Comment les services de renseignement du régime syrien de Bachar al-Assad ont-ils traité le dossier d’Abou Mohammed Al-Joulani, chef du Front al-Nosra ? Des documents consultés à la branche « Palestine », à Damas, révèlent les failles du renseignement syrien et les zones d’ombre autour de son identité.

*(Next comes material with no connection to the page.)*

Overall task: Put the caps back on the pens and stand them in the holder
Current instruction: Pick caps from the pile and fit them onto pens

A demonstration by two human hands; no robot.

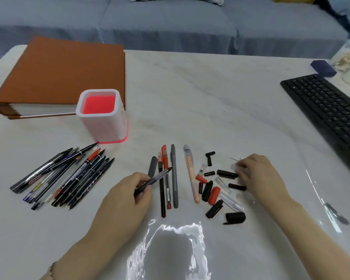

dossier renseignement syrien Al-Joulani
Photo: Daraj

L’identité d’Abou Mohammed Al-Joulani, chef du Front al-Nosra, est restée longtemps incertaine pour les services de renseignement syriens, comme le révèle un dossier consulté par le média Daraj. Ce document, établi par la branche de Palestine à Damas, retrace le parcours d’Ahmed Hussein Al-Charaa sans que les informations n’aient été vérifiées ni recoupées par le média, qui a choisi de les publier telles quelles.

Cette publication vise à éclairer la manière dont les services de renseignement d’Al-Assad ont traqué leur ennemi, aujourd’hui devenu, du moins dans cette période de transition, l’un des hommes forts de la Syrie.

Jusqu’en 2016, la véritable identité d’Abou Mohammed Al-Joulani demeurait incertaine, oscillant entre Ahmed Hussein Al-Charaa, recherché par les autorités, et plus de quatre autres jihadistes dont les noms figuraient dans le dossier préparé par la « branche de Palestine » à Damas sur l’émir du « Front al-Nosra ».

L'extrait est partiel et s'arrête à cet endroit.